13. The Most Dangerous Emerging Disease: Drug Resistance
That’s the warning of Jeremy Farrar, director of the Wellcome Trust, the world’s second largest foundation for the support of medical research.
Each year in Canada, more than 18,000 hospitalized patients acquire infections that are resistant to antimicrobials. The rate of resistant staph infections (MRSA) among hospitalized patients in Canada increased 8-fold from 1995 to 2012.
Last year, the World Economic Forum, in its report on global risks, concluded that “arguably the greatest risk…to human health comes in the form of antibiotic-resistant bacteria.” And the World Health Assembly endorsed a resolution this year identifying “the urgent need of a Global Action Plan for antimicrobial resistance” and directed the World Health Organization to come up with a plan in 2015. But drug companies have few new treatments in the pipeline.
Besides, warns Farrar, “Whenever drug treatment is the main method of control, development of drug resistance is inevitable.”

14. Sugar and Carbs Are the Villains, Fat Has Been Rehabilitated
Those who consumed more than 21 per cent of daily calories from added sugar had double the risk of dying from cardiovascular disease, compared with those who consumed 8 per cent of daily calories from added sugar. The risk was almost tripled for those who consumed 25 per cent of daily calories from added sugar.
Meanwhile, saturated fat in the diet does not lead to increased levels of saturated fat in the blood, research showed. Instead, blame carbohydrates for raising levels of a fatty acid associated with diabetes and heart disease.
Diets full of high carbohydrate foods such as cookies could increase the risk of heart disease, according to the research. The primary regulator of what you save in terms of fat is the carbohydrate in your diet, concluded researchers.
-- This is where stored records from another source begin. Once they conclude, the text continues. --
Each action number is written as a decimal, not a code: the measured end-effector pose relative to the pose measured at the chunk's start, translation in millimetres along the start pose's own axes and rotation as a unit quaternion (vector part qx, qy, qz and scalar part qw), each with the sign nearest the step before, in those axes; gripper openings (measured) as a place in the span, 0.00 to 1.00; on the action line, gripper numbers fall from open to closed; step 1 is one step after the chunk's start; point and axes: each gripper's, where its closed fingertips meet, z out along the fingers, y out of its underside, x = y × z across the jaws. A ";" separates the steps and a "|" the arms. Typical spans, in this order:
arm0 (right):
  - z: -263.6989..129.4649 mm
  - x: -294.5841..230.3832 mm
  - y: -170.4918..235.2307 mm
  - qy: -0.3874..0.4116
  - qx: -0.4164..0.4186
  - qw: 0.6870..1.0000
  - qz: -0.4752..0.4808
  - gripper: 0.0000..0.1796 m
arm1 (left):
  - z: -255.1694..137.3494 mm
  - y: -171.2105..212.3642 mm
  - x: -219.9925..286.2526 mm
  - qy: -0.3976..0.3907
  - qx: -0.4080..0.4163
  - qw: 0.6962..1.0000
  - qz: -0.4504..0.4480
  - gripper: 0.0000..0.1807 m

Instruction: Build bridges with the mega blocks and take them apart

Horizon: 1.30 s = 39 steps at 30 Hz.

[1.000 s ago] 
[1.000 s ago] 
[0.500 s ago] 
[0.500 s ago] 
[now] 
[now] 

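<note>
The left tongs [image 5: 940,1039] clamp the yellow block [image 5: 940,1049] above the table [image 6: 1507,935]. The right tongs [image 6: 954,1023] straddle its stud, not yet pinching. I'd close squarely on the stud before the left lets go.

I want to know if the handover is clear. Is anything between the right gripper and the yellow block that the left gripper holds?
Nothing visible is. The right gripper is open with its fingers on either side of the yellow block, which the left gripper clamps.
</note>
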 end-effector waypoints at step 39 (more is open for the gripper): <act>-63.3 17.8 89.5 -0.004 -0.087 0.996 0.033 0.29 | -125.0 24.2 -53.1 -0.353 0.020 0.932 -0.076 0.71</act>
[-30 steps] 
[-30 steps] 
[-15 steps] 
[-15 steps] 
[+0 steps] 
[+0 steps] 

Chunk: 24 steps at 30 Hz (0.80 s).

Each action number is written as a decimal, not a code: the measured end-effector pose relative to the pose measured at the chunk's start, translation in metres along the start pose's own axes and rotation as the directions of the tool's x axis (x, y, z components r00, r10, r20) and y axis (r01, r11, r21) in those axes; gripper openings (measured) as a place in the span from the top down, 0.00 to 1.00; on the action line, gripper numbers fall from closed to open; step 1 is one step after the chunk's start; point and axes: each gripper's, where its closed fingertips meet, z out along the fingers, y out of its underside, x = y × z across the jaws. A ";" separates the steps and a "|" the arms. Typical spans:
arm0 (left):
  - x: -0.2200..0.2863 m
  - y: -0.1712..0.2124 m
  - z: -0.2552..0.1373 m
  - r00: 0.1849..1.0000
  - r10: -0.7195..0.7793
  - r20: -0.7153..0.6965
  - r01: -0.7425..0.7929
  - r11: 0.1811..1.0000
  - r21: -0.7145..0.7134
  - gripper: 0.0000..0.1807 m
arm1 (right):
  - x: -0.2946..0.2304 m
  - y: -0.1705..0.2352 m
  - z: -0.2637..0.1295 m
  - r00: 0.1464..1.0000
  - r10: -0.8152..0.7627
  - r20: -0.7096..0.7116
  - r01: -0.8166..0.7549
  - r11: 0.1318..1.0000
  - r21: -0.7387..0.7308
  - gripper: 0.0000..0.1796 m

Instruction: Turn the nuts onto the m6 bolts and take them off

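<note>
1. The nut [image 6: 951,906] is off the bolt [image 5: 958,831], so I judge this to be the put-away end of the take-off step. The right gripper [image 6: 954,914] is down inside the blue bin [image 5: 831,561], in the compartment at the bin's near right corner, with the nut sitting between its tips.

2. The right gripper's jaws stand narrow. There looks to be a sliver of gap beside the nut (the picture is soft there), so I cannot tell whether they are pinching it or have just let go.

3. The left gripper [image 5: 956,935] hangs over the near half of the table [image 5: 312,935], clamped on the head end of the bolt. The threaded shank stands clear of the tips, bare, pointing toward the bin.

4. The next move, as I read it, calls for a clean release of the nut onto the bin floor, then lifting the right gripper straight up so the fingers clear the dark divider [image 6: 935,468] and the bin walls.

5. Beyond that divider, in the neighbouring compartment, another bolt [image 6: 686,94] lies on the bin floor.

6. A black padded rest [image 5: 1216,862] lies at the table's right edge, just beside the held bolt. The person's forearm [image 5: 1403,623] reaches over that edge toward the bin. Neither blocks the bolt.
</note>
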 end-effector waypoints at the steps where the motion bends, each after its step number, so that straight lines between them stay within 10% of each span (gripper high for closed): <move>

15. Three Cheers for These Three Advances in 2014
*FDA approves human clinical trials in the U.S. for the first wearable artificial kidney.
*A handheld microchip device can sequence DNA in 30 minutes at a fraction of the cost of other methods; it’s already being used to develop an anti-aging serum tailored to an individual’s DNA; clinical trials of Geneu (Gene-you) have shown it may reduce fine lines and wrinkles by up to 30 per cent within 12 weeks but the cost for a four-week course is more $1,000.
*Adult onset diabetes and obesity have essentially been cured in lab mice with a new treatment that improves glucose sensitivity, reduces appetite and enhances calorie burning.